The force we need to focus on is the reaction of the spindle taper onto the collet taper R. This reaction is actually significantly larger than one would normally expect. It all comes down to equilibrium of forces in the two principle axes: X that I will define along the axis of the draw bar and Y the direction of the clamping force.

The sum of forces along both axes must equal to zero in order for equilibrium to hold. So along the X axis we have the drawbar tension T, and in the opposite direction, the component of the taper reaction along the X axis Rx and friction Mx. Friction always acts along a vector perpendicular to that of the reaction force hence the need to resolve it along the principle axes.

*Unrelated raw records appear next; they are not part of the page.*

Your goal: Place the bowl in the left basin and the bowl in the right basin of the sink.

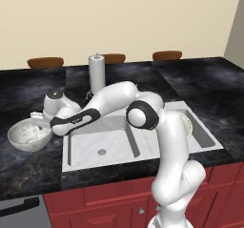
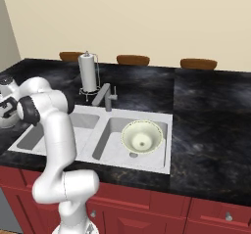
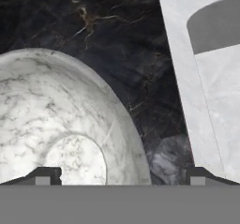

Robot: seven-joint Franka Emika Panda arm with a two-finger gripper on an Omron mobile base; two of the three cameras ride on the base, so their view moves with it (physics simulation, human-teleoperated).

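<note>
Left of the sink point(image 1: 143, 148), on the black veined desk point(image 1: 28, 93), sits a marbled white-grey bowl point(image 1: 28, 136) — round, thick-walled, with a flat circular floor seen in the hand view point(image 3: 70, 143). The hand point(image 1: 37, 119) hangs over the bowl's near rim, its fingers spread wide and holding nothing; in the hand view one dark fingertip point(image 3: 44, 175) stands over the bowl's inside and the other over the dark desk, just short of the sink's pale border. A strip of bare desk lies between the bowl and that border.

The sink itself is a white-grey marbled slab with two rectangular recesses, round-cornered, split by a ridge. The left basin point(image 1: 95, 143) lies just right of the bowl, smooth and bare, a small metal drain point(image 1: 101, 151) in its floor; the arm's white forearm crosses above it. Behind the sink's ridge stands a grey angular faucet point(image 2: 104, 97), and behind that an upright paper-towel roll point(image 2: 88, 74) on a wire stand.

The right basin point(image 2: 112, 145) holds a pale cream bowl point(image 2: 141, 136) — glossy, wide-rimmed, upright — which takes up most of the basin's floor. Right of the sink the desk runs open and dark to the wall. Below the desk's front edge are red cabinet fronts point(image 2: 157, 206).
</note>
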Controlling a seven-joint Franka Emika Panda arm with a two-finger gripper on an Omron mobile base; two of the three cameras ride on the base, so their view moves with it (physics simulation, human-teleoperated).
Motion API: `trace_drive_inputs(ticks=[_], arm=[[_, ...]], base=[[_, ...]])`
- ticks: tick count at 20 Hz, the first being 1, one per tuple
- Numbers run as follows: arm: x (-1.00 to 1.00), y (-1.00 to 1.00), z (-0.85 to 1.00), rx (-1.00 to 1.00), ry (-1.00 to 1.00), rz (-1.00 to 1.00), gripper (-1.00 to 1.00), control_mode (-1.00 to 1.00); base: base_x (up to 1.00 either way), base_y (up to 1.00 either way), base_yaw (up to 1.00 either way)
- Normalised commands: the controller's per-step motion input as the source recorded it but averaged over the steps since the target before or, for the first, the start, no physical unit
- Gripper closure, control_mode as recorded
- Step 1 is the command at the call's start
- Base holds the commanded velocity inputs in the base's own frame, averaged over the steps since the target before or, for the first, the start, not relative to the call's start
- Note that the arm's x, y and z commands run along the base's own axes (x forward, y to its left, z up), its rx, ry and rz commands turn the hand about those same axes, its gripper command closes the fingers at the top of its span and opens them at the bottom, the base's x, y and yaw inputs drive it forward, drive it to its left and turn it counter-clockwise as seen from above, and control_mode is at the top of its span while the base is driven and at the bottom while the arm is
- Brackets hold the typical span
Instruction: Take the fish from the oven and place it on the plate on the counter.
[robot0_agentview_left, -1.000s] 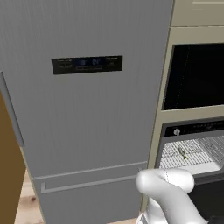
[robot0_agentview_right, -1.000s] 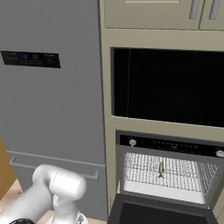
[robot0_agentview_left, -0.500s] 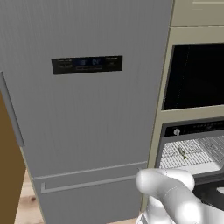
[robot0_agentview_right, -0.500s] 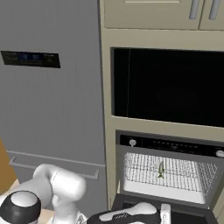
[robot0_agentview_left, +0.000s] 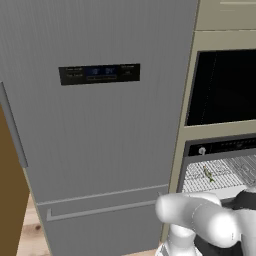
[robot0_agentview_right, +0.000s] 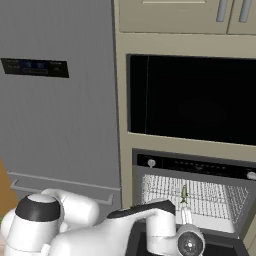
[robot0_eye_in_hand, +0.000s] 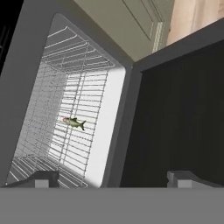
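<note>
The gripper (robot0_eye_in_hand: 113, 178) has its two fingers spread wide apart, with nothing between them. It is in front of the open oven (robot0_agentview_right: 192, 192), over the dark door (robot0_eye_in_hand: 175, 118). Farther in, the fish (robot0_eye_in_hand: 73, 123) lies on the wire rack (robot0_eye_in_hand: 74, 105). It is small, thin and greenish-yellow.

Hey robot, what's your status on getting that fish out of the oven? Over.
End effector open, holding nothing, aimed into the oven. Fish lies on the wire rack, untouched. Oven door is down; nothing blocks the way.
</note>
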Motion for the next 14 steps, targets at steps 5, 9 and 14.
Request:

Similarly along the y axis, we have the the component of the reaction in the Y direction Ry, a friction component My and the clamping force in the opposite direction.

The clamping force will then in turn give rise to the force required to pull an endmill or tool holder out by means of friction.

Here is my hand working of the various equations:

Literature commonly states that a smooth and clean (no oils) metal to metal any coefficient of friction can vary from 0.1-0.3. As soon as oil or lube comes into the equation, this can drop to 0.08. These CoF’s are important to what we are looking to achieve. Friction in the collet/spindle interface will reduce the clamping force, where we want to have as much friction as possible.

For example:

If we assume the collet to spindle friction has a coefficient of 0.2 the taper angle of the collet, being an R8 is 8.25 degrees and the tension on the drawbar is only 800lbf (3558.58N) we end up having a clamping force of 2415lbf (10742.46N) giving pullout force of: 483lbf (2148.49N)

This is not safe for decent sized machines!

2500lbf will in turn give a pullout force of 1500lbf which is much better.

The single most important factor to increase the clamping force is the reduction of the coefficient of friction between the R8 or MT3 collet and the spindle. This however will need to be balanced against the friction required to ensure that torque may be effectively transmitted to the cutting tool. That is a topic for another day though.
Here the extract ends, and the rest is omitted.